Unfortunately, Gardner falls into this very trap when he compares Berlioz and Saint-Saëns:

"Of the once prodigious Camille Saint-Saëns, Berlioz quipped, 'He knows everything but lacks inexperience.' Making original creative contributions to a domain emerges as an enterprise quite different from mastering the domain as it has been practiced in the recent past."6

The implication here, of course, is that a hidebound Saint-Saëns is hoist on his own precocious petard, martyred from childhood by his all-too-facile mastery of and adherence to musical tradition. Having delivered his own verdict against Saint-Saëns, Gardner performs something of a volte-face and admonishes his readers about the dangers of judging the living: "Indeed, knowledge that one will be judged on some criterion of 'creativeness' or 'originality' tends to narrow the scope of what one can produce (leading to products that are then judged as relatively conventional); in contrast, the absence of an evaluation seems to liberate creativity."7

If this is true, one must question the very purpose and value of creativity research if it is to serve no other end but the establishment of some scale whereby to weigh the relative merits of the dead. But of course living artists, well aware of the inevitability of their own demise, will not want their work to be posthumously condemned because it proves to be excessively heavy in tradition and objectionably light in innovation on such a creativity scale. They, too, will feel the pressure to conform if they suspect their creativity quotients will ultimately be ascertained by an equation in which originality is always inversely proportional to the presence of the past. If this is to be the outcome, would it not be far better to leave creativity untrammeled by tendentious research?

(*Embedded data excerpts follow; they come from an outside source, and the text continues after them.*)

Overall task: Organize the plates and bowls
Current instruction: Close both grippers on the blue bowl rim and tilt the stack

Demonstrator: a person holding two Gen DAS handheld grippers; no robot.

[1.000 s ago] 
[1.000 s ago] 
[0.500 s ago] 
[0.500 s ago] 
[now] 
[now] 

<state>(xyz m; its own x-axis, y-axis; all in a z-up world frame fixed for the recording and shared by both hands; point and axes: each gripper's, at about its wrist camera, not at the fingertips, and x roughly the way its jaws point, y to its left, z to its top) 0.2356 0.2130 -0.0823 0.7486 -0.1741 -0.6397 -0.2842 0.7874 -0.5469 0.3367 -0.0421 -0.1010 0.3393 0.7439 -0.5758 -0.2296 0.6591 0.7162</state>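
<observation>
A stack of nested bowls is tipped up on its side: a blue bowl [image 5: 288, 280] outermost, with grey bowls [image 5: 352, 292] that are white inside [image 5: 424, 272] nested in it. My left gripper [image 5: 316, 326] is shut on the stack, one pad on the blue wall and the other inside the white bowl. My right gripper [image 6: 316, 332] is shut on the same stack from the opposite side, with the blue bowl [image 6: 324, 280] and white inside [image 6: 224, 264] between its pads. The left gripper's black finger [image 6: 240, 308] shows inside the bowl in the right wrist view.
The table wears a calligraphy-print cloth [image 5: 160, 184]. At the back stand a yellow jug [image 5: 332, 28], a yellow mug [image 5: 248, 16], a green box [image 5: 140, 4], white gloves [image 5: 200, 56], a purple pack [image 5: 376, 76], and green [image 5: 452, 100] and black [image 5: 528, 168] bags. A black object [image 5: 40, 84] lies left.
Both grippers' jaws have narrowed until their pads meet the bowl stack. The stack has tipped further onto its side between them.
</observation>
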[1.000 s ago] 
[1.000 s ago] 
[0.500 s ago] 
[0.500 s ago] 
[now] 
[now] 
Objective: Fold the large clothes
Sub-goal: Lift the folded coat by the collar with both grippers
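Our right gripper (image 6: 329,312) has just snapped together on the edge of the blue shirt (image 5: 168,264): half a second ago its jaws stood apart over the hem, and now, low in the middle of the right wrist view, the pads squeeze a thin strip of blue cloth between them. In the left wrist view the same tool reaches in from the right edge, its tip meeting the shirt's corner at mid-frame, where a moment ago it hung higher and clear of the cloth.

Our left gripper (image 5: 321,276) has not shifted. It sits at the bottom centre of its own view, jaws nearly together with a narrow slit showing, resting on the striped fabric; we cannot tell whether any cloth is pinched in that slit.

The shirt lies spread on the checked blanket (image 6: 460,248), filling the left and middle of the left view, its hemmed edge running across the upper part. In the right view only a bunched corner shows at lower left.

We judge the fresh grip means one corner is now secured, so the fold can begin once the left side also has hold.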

In addition to Gardner's modernist leanings, his case studies also reflect a degree of cultural bias. Of his six subjects—Einstein, Picasso, Stravinsky, Eliot, Graham, and Gandhi—four are American and/or European and only one is of Asian origin. Are non-Western nations less likely to consider "innovation" the most important factor in the determination of creativity? Was it not Gandhi who spun his own cloth, obtained his salt directly from the sea, and foreswore the creature comforts afforded by a modern society whose overlords shamelessly exploited the innovative technology at their disposal to subjugate the impoverished masses of India?

Without succumbing to the irrational extremes of certain postcolonial rhetoricians, it seems fair to ask, "How would 'creativity' be defined by an Australian aboriginal whose deepest perceptions are shaped by the 'Dream-Time'? What does 'creativity' mean to sub-Saharan Africans or indigenous inhabitants of the Amazonian rain forest who eke out a living in much the same way that their ancestors did thousands of years ago? What does 'creativity' signify to an Iraqi scholar desperately trying to restore the lost cultural patrimony of her war-torn nation? What is 'creativity' to a Native American trying to revive and perpetuate the vanishing artistic and cultural traditions of his tribe? What, indeed, constitutes 'creativity' for a well-educated North American of European extraction who, disillusioned with the intellectual dishonesty and self-serving political agenda of the modernist arts establishment, dares to entertain the idea that greatness in art is not primarily about innovation but rests firmly on the bedrock of tradition?"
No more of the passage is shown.